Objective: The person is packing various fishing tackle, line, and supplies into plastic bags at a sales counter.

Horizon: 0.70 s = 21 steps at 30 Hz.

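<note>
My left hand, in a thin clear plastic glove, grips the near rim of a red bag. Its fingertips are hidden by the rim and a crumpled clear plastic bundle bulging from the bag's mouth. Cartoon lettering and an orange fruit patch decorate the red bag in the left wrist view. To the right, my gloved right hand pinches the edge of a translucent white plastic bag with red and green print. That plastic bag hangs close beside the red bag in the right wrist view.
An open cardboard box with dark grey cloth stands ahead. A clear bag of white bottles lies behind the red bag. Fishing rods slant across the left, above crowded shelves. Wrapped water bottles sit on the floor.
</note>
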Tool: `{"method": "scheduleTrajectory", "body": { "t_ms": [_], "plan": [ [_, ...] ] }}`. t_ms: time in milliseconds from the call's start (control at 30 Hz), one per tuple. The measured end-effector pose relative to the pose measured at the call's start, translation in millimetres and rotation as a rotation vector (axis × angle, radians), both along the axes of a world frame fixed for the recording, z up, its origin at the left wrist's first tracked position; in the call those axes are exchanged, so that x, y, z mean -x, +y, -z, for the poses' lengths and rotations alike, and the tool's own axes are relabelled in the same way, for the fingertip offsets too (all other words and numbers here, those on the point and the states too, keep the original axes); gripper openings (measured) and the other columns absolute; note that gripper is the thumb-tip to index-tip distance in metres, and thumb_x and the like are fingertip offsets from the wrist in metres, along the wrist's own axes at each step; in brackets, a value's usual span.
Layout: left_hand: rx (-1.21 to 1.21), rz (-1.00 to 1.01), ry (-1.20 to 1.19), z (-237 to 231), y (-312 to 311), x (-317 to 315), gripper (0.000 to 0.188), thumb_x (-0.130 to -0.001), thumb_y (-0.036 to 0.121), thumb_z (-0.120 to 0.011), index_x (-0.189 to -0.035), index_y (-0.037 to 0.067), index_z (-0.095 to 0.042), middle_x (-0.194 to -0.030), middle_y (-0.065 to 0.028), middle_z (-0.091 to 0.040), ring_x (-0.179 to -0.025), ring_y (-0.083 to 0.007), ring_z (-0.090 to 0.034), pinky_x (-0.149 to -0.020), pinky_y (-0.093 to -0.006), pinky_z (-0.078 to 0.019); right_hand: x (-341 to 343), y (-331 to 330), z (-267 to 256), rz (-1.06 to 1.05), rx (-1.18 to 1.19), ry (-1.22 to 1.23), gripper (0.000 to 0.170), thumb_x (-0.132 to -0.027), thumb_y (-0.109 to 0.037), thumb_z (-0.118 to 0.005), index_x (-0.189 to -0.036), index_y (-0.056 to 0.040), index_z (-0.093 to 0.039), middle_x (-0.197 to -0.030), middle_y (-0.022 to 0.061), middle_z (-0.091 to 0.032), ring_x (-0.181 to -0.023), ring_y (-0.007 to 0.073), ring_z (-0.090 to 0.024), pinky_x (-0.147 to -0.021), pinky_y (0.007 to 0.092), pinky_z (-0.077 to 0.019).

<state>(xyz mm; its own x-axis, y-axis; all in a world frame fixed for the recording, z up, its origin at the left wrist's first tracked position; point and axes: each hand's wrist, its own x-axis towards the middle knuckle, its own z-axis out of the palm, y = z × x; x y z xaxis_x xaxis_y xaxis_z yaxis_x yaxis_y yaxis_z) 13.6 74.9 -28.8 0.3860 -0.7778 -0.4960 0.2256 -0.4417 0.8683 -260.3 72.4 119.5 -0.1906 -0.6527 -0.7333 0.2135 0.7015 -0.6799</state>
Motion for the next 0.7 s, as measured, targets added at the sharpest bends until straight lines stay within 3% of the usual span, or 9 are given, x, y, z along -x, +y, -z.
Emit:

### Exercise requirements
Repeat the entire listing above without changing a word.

### Solved problem
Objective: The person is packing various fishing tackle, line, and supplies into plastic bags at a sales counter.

Horizon: 0.70 s = 21 steps at 30 Hz.

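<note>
My left hand, in a thin clear plastic glove, grips the near rim of a red bag. Its fingertips are hidden by the rim and a crumpled clear plastic bundle bulging from the bag's mouth. Cartoon lettering and an orange fruit patch decorate the red bag in the left wrist view. To the right, my gloved right hand pinches the edge of a translucent white plastic bag with red and green print. That plastic bag hangs close beside the red bag in the right wrist view.
An open cardboard box with dark grey cloth stands ahead. A clear bag of white bottles lies behind the red bag. Fishing rods slant across the left, above crowded shelves. Wrapped water bottles sit on the floor.
</note>
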Tool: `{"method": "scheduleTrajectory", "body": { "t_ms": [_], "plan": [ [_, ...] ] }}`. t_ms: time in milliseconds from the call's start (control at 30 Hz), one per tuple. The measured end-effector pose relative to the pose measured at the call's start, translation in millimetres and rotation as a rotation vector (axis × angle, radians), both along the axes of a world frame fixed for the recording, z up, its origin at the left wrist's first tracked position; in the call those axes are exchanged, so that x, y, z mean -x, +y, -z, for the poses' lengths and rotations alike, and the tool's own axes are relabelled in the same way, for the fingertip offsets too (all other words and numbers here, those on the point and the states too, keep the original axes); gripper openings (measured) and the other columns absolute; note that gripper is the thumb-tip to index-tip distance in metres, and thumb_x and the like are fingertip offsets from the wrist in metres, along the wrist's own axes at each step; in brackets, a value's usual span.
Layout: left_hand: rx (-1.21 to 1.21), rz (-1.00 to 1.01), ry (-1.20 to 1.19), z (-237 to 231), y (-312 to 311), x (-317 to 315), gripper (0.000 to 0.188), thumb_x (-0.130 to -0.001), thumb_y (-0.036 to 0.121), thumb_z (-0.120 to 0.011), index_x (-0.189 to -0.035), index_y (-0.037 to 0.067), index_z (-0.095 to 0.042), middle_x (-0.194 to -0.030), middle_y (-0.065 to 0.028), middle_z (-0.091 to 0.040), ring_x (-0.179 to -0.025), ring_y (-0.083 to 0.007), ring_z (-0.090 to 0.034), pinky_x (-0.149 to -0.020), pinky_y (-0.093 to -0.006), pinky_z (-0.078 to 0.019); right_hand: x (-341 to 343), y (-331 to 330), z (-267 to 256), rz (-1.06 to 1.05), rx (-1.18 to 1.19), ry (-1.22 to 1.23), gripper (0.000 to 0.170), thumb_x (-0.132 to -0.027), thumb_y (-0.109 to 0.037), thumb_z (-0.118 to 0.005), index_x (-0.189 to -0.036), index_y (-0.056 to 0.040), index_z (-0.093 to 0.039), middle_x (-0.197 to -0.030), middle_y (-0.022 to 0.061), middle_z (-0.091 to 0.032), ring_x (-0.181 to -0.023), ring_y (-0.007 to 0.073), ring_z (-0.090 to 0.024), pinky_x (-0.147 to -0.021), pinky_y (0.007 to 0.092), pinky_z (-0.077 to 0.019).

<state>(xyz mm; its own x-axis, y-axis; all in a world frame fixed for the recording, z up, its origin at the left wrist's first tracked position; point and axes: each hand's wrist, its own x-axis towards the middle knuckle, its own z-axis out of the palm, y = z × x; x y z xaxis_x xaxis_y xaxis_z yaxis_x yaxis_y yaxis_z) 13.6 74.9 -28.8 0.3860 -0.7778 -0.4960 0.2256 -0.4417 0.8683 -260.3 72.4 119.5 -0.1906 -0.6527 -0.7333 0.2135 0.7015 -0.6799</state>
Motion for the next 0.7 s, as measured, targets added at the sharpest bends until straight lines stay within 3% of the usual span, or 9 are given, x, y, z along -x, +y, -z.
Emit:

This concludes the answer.